→ Work required
Please set down each line of the data again, unchanged.

→ Stored data
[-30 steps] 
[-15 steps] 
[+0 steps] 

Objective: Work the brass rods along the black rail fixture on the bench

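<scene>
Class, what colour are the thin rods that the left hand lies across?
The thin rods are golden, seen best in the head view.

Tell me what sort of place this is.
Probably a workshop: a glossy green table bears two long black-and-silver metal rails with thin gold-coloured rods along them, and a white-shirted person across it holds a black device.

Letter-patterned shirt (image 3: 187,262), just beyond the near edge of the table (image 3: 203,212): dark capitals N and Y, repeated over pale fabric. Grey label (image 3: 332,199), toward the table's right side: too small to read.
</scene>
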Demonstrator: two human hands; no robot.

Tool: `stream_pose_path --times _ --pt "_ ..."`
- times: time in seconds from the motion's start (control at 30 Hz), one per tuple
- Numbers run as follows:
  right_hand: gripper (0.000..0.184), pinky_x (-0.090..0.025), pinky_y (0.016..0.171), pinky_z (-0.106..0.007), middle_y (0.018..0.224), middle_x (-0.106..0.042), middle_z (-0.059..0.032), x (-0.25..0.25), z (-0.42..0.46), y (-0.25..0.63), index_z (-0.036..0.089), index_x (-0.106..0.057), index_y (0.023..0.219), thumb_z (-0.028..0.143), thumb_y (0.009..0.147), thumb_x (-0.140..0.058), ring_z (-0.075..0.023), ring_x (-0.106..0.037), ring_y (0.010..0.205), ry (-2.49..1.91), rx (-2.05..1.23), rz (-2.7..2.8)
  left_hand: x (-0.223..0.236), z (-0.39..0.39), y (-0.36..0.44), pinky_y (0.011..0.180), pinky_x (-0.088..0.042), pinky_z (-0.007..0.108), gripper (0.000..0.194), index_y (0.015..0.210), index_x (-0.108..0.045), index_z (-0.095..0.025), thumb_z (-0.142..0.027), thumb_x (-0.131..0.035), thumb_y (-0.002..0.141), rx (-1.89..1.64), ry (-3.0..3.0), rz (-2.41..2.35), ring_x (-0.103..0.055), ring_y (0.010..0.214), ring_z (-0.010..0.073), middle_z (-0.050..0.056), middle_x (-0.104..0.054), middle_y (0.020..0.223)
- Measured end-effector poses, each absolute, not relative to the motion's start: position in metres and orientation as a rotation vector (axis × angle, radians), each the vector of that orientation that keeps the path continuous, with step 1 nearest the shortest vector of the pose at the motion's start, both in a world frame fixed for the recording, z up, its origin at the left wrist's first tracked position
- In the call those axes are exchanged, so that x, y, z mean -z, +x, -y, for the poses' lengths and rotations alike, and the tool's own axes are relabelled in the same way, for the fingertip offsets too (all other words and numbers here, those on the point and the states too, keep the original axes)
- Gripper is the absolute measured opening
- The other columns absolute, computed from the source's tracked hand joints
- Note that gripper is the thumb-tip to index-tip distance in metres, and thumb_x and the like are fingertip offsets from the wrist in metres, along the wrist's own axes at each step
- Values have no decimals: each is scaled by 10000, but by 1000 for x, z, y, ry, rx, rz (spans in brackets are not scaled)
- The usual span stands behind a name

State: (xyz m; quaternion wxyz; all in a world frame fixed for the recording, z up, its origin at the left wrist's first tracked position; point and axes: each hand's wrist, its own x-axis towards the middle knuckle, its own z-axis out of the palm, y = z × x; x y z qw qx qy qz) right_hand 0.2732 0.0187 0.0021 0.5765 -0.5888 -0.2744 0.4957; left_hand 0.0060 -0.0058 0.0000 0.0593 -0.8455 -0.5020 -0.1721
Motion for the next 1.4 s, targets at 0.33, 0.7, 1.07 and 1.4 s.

→ Output for this exercise
[-30 steps] 
[-15 steps] 
[+0 steps] 

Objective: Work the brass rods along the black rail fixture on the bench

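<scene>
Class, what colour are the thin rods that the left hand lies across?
The thin rods are golden, seen best in the head view.

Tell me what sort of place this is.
Probably a workshop: a glossy green table bears two long black-and-silver metal rails with thin gold-coloured rods along them, and a white-shirted person across it holds a black device.

Letter-patterned shirt (image 3: 187,262), just beyond the near edge of the table (image 3: 203,212): dark capitals N and Y, repeated over pale fabric. Grey label (image 3: 332,199), toward the table's right side: too small to read.
</scene>
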Demonstrator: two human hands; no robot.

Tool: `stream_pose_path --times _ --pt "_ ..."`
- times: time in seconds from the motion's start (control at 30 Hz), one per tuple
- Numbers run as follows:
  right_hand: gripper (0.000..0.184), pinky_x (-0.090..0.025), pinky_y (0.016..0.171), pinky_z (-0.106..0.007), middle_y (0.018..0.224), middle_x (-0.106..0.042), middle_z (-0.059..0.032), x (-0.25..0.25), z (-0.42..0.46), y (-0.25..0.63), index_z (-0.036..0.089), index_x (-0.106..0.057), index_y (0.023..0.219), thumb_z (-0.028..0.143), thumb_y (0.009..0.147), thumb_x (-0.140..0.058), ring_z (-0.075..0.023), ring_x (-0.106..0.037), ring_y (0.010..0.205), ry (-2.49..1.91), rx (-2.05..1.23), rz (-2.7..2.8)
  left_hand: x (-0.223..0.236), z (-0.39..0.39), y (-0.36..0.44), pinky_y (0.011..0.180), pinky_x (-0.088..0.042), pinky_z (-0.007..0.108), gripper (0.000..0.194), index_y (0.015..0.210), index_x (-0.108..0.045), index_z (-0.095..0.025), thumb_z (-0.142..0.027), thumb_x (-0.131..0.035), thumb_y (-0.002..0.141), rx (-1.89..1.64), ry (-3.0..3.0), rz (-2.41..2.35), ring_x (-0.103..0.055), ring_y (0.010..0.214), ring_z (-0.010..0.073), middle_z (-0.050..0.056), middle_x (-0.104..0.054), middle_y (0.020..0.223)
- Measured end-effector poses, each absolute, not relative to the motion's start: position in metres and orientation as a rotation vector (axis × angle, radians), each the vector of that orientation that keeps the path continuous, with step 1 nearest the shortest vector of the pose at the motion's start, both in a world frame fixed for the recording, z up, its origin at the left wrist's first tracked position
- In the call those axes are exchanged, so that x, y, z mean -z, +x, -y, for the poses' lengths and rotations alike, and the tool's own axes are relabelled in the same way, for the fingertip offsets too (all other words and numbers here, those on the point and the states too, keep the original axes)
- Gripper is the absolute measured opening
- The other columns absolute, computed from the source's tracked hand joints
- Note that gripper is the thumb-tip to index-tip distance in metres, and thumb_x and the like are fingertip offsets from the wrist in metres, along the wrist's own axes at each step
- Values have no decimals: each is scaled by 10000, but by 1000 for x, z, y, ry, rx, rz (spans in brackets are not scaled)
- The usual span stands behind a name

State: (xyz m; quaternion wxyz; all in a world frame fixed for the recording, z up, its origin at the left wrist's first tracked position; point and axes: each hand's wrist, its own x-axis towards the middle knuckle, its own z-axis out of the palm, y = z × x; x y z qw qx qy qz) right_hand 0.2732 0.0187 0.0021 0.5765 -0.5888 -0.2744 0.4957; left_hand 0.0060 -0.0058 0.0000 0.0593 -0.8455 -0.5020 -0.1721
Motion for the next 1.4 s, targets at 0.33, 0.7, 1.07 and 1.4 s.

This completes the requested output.